Finally I enabled PF and ALTQ with rebuilding the kernel but now the question: is rebuilding the kernel is the only way to enable PF and ALTQ? Is it possible to enable these features durin instalation of operating system?


----------



## icer (May 18, 2009)

Trojan said:
			
		

> Is it possible to enable these features durin instalation of operating system?


no, you have to reconigure kernel and install new kernel.


----------



## DutchDaemon (May 18, 2009)

To be precise: PF is built-in (kernel loadable module), ALTQ is add-on (custom kernel required).


----------



## Oko (May 19, 2009)

Trojan said:
			
		

> Finally I enabled PF and ALTQ with rebuilding the kernel but now the question: is rebuilding the kernel is the only way to enable PF and ALTQ? Is it possible to enable these features during installation of operating system?



PF version shipped with FreeBSD is quite outdated and lacks many features of OpenBSD version. Also the only way to enable ALTQ is by recompiling kernel. ALTQ is part of generic OpenBSD kernel.

I do not want to piss people of on FreeBSD forum but OpenBSD is just far better tool for firewall than FreeBSD. That doesn't mean that FreeBSD doesn't have gazillion of other strengths.


----------



## SirDice (May 19, 2009)

Oko said:
			
		

> PF version shipped with FreeBSD is quite outdated and lacks many features of OpenBSD version.


Which ones? 



> I do not want to piss people of on FreeBSD forum but OpenBSD is just far better tool for firewall than FreeBSD.
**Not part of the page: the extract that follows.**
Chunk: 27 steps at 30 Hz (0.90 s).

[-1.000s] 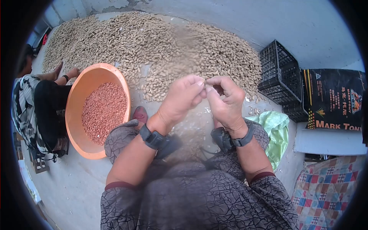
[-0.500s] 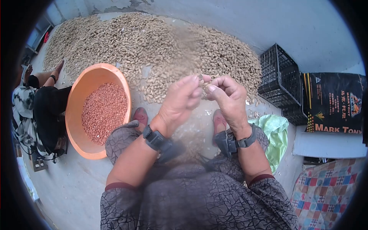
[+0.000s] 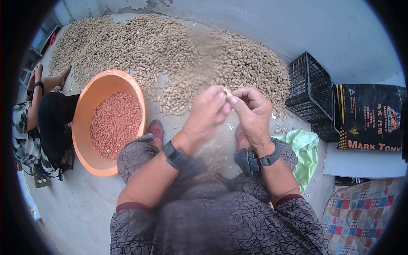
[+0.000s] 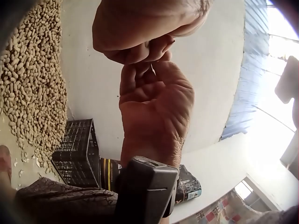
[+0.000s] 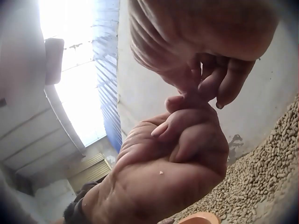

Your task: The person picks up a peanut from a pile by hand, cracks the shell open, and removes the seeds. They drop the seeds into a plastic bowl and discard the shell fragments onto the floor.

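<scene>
Both hands meet in front of the lap in the head view, fingertips together around a small pale peanut (image 3: 228, 92) in its shell. My left hand (image 3: 207, 111) pinches it from the left, fingers curled. From the other side, the thumb and forefinger of my right hand (image 3: 254, 108) pinch it. In the left wrist view the right hand (image 4: 156, 105) faces the left hand, fingertips touching, and the fingers hide the peanut. The left hand (image 5: 182, 149) shows folded fingers in the right wrist view.
An orange basin (image 3: 80, 140) of shelled red peanuts (image 3: 114, 125) stands left of the knees. Ahead spreads a large heap of unshelled peanuts (image 3: 157, 51). Black crates (image 3: 309, 85), a black printed bag (image 3: 369, 114) and a green sack (image 3: 304, 153) lie right. Another person (image 3: 32, 131) sits left.
The left hand parted slightly from the right half a second ago and has come back to it, now at a pale peanut. The other person's hands have drawn back from the heap.
</scene>
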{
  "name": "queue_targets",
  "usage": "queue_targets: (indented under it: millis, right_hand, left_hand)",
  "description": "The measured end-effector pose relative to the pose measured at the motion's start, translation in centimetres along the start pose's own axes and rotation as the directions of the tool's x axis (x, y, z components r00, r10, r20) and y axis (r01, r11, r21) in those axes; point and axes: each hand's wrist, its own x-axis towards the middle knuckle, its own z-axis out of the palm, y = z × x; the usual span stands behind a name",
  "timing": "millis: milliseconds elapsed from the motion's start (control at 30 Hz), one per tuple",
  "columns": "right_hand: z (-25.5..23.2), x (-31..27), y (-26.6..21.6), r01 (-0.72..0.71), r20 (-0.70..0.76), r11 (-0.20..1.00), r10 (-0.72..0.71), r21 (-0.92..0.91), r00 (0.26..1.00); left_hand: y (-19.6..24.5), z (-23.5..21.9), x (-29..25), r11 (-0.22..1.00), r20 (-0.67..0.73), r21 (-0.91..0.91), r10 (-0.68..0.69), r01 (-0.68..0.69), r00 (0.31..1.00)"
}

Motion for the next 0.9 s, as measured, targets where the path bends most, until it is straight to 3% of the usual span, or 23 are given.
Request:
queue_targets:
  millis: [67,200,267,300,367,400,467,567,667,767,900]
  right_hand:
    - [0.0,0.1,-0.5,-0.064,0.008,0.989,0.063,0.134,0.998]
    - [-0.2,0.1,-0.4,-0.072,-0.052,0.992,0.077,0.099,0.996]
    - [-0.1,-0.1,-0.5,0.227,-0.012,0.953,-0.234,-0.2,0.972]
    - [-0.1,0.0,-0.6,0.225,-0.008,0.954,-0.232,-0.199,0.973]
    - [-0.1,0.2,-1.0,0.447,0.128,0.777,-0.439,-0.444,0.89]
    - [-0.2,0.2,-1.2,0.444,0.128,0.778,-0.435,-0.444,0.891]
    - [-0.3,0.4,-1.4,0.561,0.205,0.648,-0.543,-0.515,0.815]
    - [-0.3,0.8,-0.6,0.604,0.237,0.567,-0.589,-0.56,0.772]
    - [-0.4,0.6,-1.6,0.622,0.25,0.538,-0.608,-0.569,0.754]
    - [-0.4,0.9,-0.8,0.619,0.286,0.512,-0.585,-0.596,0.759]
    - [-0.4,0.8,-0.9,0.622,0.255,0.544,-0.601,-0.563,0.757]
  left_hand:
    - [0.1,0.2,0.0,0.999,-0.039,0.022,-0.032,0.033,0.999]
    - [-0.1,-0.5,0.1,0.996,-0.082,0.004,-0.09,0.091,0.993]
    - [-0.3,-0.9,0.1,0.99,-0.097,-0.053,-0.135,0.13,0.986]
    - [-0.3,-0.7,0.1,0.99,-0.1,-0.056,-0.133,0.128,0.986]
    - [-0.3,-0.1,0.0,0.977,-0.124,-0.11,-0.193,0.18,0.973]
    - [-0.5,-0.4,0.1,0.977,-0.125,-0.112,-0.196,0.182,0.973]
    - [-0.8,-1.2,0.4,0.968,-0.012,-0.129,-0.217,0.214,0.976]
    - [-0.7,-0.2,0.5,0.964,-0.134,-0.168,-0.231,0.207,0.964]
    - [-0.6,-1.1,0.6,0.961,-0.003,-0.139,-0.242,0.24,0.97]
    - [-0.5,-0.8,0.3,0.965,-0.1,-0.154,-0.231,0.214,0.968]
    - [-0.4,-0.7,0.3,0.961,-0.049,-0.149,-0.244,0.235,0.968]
I would disagree. Many people don't need all those 'new' features. There's really no added benefit in running OpenBSD as a firewall. I would also argue that OpenBSD performs like a snail on Valium.


----------



## Oko (May 19, 2009)

SirDice said:
			
		

> Which ones?
> I would disagree. Many people don't need all those 'new' features.
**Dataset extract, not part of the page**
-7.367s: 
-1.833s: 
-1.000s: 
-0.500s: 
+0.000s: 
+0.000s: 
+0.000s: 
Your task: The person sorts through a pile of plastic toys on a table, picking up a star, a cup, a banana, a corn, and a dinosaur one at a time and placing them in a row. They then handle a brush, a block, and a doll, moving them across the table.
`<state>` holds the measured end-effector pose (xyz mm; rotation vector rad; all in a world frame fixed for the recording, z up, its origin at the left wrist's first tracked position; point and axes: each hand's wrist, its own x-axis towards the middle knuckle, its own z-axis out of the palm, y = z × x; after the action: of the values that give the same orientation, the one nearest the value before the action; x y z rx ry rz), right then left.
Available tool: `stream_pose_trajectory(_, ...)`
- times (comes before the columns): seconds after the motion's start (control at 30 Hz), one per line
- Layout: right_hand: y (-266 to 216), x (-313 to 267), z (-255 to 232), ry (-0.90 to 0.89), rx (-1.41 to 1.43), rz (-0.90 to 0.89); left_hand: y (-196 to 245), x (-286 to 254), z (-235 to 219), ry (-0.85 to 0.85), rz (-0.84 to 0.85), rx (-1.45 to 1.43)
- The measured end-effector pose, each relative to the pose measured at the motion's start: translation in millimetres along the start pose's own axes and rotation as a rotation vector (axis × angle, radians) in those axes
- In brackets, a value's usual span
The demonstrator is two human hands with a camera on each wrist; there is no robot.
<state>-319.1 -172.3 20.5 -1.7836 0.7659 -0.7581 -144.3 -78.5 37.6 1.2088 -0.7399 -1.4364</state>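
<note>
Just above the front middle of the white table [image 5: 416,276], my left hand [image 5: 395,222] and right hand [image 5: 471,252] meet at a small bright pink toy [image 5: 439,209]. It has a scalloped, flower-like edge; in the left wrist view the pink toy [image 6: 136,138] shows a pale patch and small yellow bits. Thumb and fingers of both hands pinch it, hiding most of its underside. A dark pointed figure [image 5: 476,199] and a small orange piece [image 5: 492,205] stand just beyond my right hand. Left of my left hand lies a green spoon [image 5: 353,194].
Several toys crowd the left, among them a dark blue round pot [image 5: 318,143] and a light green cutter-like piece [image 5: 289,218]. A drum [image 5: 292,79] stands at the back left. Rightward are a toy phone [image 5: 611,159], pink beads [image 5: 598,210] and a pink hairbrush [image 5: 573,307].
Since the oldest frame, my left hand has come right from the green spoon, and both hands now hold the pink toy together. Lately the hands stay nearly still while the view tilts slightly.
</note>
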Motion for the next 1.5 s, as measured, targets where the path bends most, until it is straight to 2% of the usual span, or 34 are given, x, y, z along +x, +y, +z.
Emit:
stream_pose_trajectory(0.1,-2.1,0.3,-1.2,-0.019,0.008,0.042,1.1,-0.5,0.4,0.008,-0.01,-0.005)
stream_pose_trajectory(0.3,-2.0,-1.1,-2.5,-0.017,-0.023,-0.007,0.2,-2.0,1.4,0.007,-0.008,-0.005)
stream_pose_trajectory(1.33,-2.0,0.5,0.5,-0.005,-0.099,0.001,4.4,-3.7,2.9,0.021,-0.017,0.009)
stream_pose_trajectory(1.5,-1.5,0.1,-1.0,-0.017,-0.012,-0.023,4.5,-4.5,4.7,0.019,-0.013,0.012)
PF implementation shipped with 4.5 is about twice as fast as the one which was shipped with OpenBSD 3.7. FreeBSD version of PF is not much beyond that. Who would not benefit from the faster PF? 
FreeBSD Desktop users who have a single machine attached to Internet? 



			
				SirDice said:
			
		

> There's really no added benefit in running OpenBSD as a firewall.


Sure 



			
				SirDice said:
			
		

> I would also argue that OpenBSD performs like a snail on Valium.
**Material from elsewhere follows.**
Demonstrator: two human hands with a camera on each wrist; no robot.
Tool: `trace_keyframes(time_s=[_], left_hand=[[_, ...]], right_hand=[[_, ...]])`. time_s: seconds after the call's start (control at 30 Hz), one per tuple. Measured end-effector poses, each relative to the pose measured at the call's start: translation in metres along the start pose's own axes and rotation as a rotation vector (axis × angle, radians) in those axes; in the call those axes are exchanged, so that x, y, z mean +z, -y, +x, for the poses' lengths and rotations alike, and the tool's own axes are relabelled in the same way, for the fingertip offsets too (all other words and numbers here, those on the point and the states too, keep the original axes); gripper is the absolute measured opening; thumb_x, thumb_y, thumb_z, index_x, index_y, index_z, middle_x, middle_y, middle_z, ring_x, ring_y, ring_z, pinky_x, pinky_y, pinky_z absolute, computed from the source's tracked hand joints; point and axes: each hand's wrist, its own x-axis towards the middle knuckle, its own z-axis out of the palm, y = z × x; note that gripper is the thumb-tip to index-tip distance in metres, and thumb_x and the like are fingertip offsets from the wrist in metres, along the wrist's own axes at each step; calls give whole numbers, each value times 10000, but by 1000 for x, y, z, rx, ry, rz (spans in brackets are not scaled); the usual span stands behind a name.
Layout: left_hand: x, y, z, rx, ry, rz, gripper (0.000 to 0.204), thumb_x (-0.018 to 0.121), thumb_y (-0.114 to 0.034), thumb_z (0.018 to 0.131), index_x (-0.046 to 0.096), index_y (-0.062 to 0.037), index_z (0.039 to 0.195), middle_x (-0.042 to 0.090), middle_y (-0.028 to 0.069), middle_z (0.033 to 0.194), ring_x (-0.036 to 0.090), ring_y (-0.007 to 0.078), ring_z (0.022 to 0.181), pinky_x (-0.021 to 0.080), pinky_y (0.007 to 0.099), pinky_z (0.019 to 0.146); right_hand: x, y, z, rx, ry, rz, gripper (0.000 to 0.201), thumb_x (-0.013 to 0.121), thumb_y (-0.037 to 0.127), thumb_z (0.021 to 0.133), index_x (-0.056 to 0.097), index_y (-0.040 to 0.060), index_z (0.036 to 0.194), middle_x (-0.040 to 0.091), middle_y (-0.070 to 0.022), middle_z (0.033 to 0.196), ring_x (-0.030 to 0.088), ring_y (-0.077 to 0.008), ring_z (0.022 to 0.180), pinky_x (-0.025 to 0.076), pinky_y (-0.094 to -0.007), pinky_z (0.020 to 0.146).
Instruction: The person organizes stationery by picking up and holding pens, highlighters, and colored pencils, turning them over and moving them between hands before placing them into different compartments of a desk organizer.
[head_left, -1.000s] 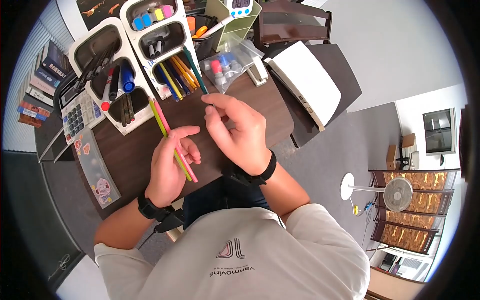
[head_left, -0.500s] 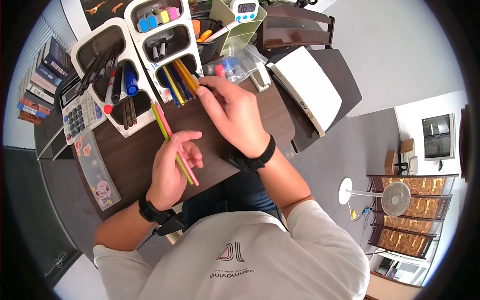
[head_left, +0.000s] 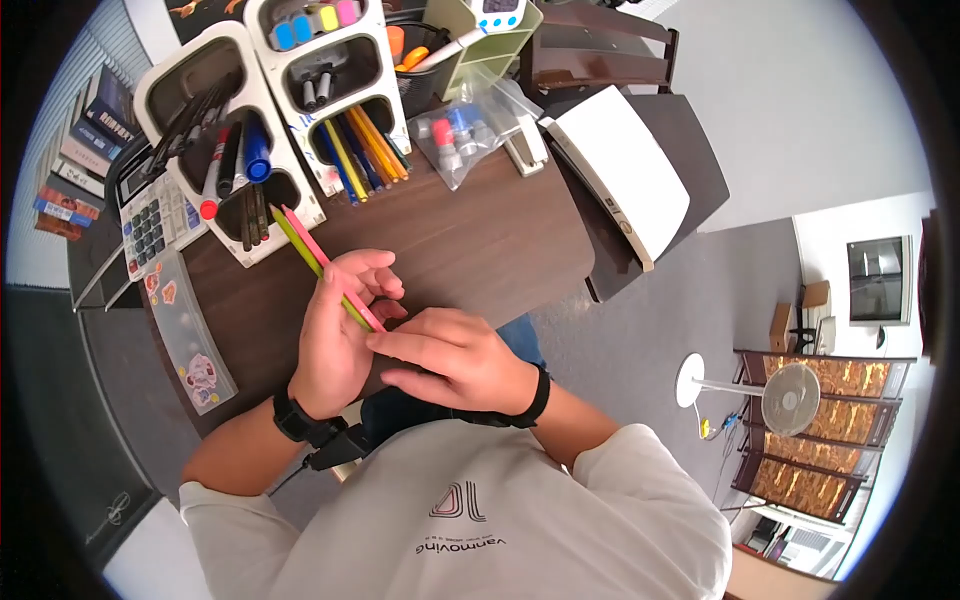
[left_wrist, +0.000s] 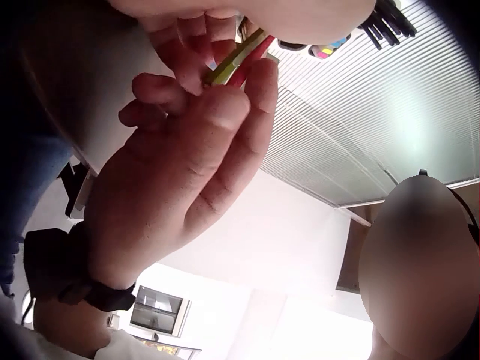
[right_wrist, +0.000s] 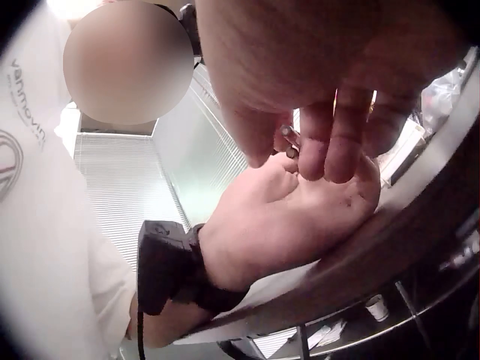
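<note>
Pink and yellow-green in colour, two slim pencils, the pink pencil (head_left: pixel 306 236) and the yellow-green pencil (head_left: pixel 296 243), lie side by side across the palm of the left hand (head_left: pixel 335 345). That hand's thumb rests against them, its other fingers bent and slightly apart. At the pencils' lower ends, the right hand (head_left: pixel 465 365) pinches both between thumb and forefinger; its remaining fingers are bent, close together. The upper tips point toward a white plastic organizer (head_left: pixel 292 215) with dark-lined compartments, which holds black pens, a blue marker (head_left: pixel 257 160) and a red-capped marker (head_left: pixel 213 185). Beside it stands a second white organizer (head_left: pixel 383 85), its nearest compartment filled with yellow, orange and blue pencils (head_left: pixel 362 155). Both stand on a dark brown wooden table (head_left: pixel 470 235), near a clear plastic bag (head_left: pixel 465 130) and a translucent sheet with stickers (head_left: pixel 192 325).
</note>
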Motion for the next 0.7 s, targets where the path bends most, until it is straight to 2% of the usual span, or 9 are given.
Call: trace_keyframes(time_s=[0.07,0.17,0.27,0.33,0.37,0.43,0.53,0.7], left_hand=[[5,-2,0,-24,9,7,564,288,-522,1145,592,-83,1325,589,29,1058,563,153,1017,465,333,886],[9,-4,-1,-31,47,17,589,268,-530,1146,596,-77,1332,597,37,1006,573,156,969,460,326,873],[4,3,-1,-5,66,-5,635,251,-545,1144,608,-49,1318,610,55,948,574,160,893,464,334,847],[-3,9,0,7,52,-27,669,242,-557,1142,619,-26,1298,618,70,926,573,163,852,470,345,830],[-7,10,2,0,97,-62,664,244,-557,1141,621,-24,1260,601,61,872,557,156,818,457,338,804],[-9,8,3,-4,145,-94,661,246,-558,1141,624,-22,1223,583,53,818,542,150,784,443,332,777],[-7,6,1,-40,87,-112,648,259,-567,1137,621,-30,1162,543,34,744,516,141,732,430,329,751],[-8,7,2,-45,41,-100,654,279,-596,1125,620,-38,1151,538,26,724,505,136,707,425,327,733]], right_hand=[[2,1,-6,-10,-45,-22,395,845,114,866,724,27,1231,738,-82,1034,714,-268,861,582,-385,753],[-11,9,-2,-25,-149,-34,317,818,92,868,746,59,1175,717,-75,964,715,-268,861,583,-391,764],[-35,13,5,-126,-272,-40,259,802,77,887,752,25,1136,743,-92,967,718,-270,800,576,-386,716],[-48,15,20,-87,-277,-92,241,796,54,890,755,2,1121,758,-103,976,725,-266,799,576,-390,715],[-53,14,27,-48,-282,-141,222,791,31,893,757,-21,1106,774,-113,986,733,-261,797,576,-395,715],[-47,4,46,-39,-313,-215,213,792,51,894,763,6,1100,775,-98,966,730,-259,791,564,-387,686],[-30,-16,76,-81,-363,-315,237,810,108,878,773,69,1109,773,-68,954,715,-260,773,565,-367,654],[-13,-22,100,-5,-283,-399,264,799,157,890,769,96,1146,756,-45,906,705,-257,765,577,-369,674]])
Where? On the firewall. I just told you that OpenBSD is twice as fast as FreeBSD as a firewall solution. I have never suggested anybody running large data-base on OpenBSD.


----------



## SirDice (May 19, 2009)

Oko said:
			
		

> PF implementation shipped with 4.5 is about twice as fast as the one which was shipped with OpenBSD 3.7. FreeBSD version of PF is not much beyond that.


For RELENG_7 it's 4.1 actually, not 3.7

http://www.freebsd.org/cgi/cvsweb.cgi/src/sys/contrib/pf/net/?only_with_tag=RELENG_7_BP
http://pf4freebsd.love2party.net/

Unfortunately time's probably too short for 4.5 to make it into 8.0-RELEASE:
http://lists.freebsd.org/pipermail/freebsd-pf/2009-May/005145.html

Perhaps you should do your measurements again?


----------



## Oko (May 19, 2009)

SirDice said:
			
		

> For RELENG_7 it's 4.1 actually, not 3.7
> 
> http://www.freebsd.org/cgi/cvsweb.cgi/src/sys/contrib/pf/net/?only_with_tag=RELENG_7_BP
> http://pf4freebsd.love2party.net/
> ...


On average OpenSSH and PF shipped with FreeBSD will be at least 
one year behind their *original* implementations in OpenBSD.
That seems has never been an issue for FreeBSD users so why would I worry about it. I don't even use FreeBSD


----------